Maximilien Robespierre led the procession at the Festival of the Supreme Being in June 1794. The following two extracts, from the writers Baudot and Vilate, reveal the growing distaste for Robespierre:
“As president of the National Convention, Robespierre led the procession. He wore his usual light blue coat and carried a posy of flowers in his hand. People noticed that there was a considerable gap between his colleagues and himself. Some ascribe this to simple deference, others think that Robespierre was using it to underline his sovereignty. I am inclined to think that it was due to the detestation of Robespierre.

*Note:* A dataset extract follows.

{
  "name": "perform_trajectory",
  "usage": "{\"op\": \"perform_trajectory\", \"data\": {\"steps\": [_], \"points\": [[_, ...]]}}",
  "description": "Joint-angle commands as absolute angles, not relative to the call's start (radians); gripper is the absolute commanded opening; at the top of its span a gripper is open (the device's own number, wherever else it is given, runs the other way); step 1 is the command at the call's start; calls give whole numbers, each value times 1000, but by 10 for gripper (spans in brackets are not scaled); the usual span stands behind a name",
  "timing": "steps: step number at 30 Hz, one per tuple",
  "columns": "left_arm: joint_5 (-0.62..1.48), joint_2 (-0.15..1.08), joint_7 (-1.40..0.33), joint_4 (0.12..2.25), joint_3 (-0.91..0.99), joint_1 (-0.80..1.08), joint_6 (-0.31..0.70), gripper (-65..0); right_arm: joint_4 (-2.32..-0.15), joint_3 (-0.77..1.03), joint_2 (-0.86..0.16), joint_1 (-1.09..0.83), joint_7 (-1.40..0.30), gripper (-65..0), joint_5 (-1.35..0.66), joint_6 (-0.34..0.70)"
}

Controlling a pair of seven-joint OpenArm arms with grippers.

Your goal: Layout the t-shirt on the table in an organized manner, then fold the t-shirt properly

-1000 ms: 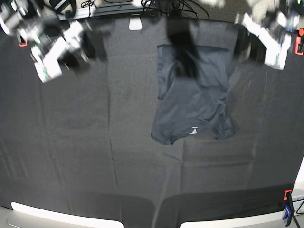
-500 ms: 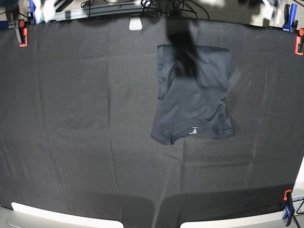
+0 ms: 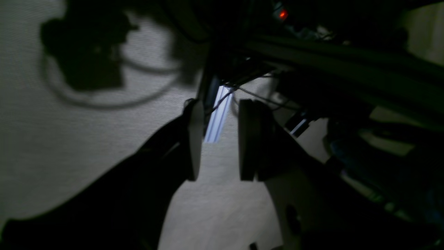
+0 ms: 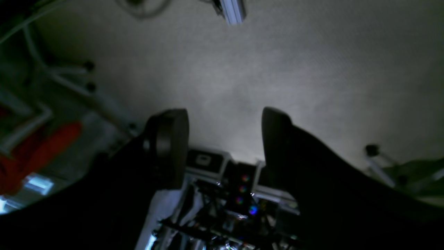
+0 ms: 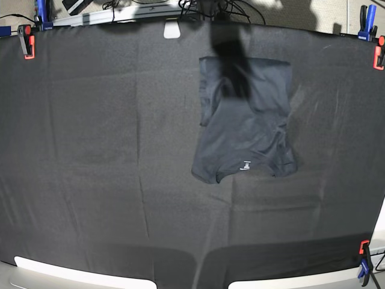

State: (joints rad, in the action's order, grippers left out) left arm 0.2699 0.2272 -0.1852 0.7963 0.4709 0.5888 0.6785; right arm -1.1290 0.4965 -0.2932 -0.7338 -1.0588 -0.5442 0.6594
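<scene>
On the table (image 5: 90, 150), base view, left to right: an orange clamp (image 5: 26, 42) with a blue one (image 5: 41, 13) beside it at the far left corner; wide bare black cloth with faint crease lines; a small white tab (image 5: 172, 29) at the far edge near centre. Right of centre lies the shirt (image 5: 246, 129), flat, partly folded. Its neck with a small white label (image 5: 245, 165) points toward the near edge; its squared end lies toward the far edge. A dark blurred shape (image 5: 231, 57) overlaps the shirt's far part; cannot tell what it is. More clamps at the far right corner (image 5: 379, 51) and the near right corner (image 5: 363, 259). Neither arm shows in this view.

Right wrist view: right hand (image 4: 223, 146) is off the table, over pale floor, fingers (image 4: 170, 146) well apart, nothing between them. Blurred electronics with small coloured lights (image 4: 242, 194) sit beyond the fingertips.

Left wrist view: left hand (image 3: 216, 139) also over pale floor, very dark picture. Its two pads (image 3: 194, 139) stand parallel with a moderate gap, gripping nothing; a pale metal bar (image 3: 218, 114) is seen through the gap, farther off. A cable's shadow (image 3: 104, 69) falls on the floor at left.
</scene>
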Motion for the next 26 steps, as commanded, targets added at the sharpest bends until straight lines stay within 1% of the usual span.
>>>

It seems certain that his downfall was agreed in that triumphal procession; many were well aware of this, and if the gap was not its chief cause, at any rate, his opponents made use of it to increase their numbers and convince others of his dictatorship. For the rest, the ceremony ended with an ambiguous speech without strength or vigour, and Robespierre gained nothing from his intended triumph.”

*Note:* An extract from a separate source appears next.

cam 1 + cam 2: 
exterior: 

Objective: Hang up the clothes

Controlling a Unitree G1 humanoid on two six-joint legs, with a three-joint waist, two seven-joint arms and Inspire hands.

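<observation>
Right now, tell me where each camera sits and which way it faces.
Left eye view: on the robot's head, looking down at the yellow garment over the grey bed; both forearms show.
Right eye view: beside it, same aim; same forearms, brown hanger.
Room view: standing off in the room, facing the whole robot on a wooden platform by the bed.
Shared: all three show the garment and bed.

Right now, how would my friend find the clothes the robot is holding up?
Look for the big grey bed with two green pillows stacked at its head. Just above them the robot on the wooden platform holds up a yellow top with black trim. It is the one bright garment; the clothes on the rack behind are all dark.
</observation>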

“With joyful pride Robespierre walked at the head of the Convention, surrounded by a huge crowd, the elegance of his dress responding to the pure radiance of the brilliant day, parading for the first time in the tricolour sash of the people’s representative, his head shaded by floating plumes. Everyone noticed how intoxicated he seemed. But while the rapturous crowds shouted ‘Long live Robespierre!’ — shouts that are a death warrant in a republic — his colleagues, alarmed by his presumptuous claims, provoked him with sarcastic comments.
It was not only members of the National Convention who perceived his theocratic intentions. There was a vigorous expression from a genuine sans culotte, reported by someone who heard it at the Tuileries: ‘Look at the bastard! It’s not enough to be master, he wants to be God as well!”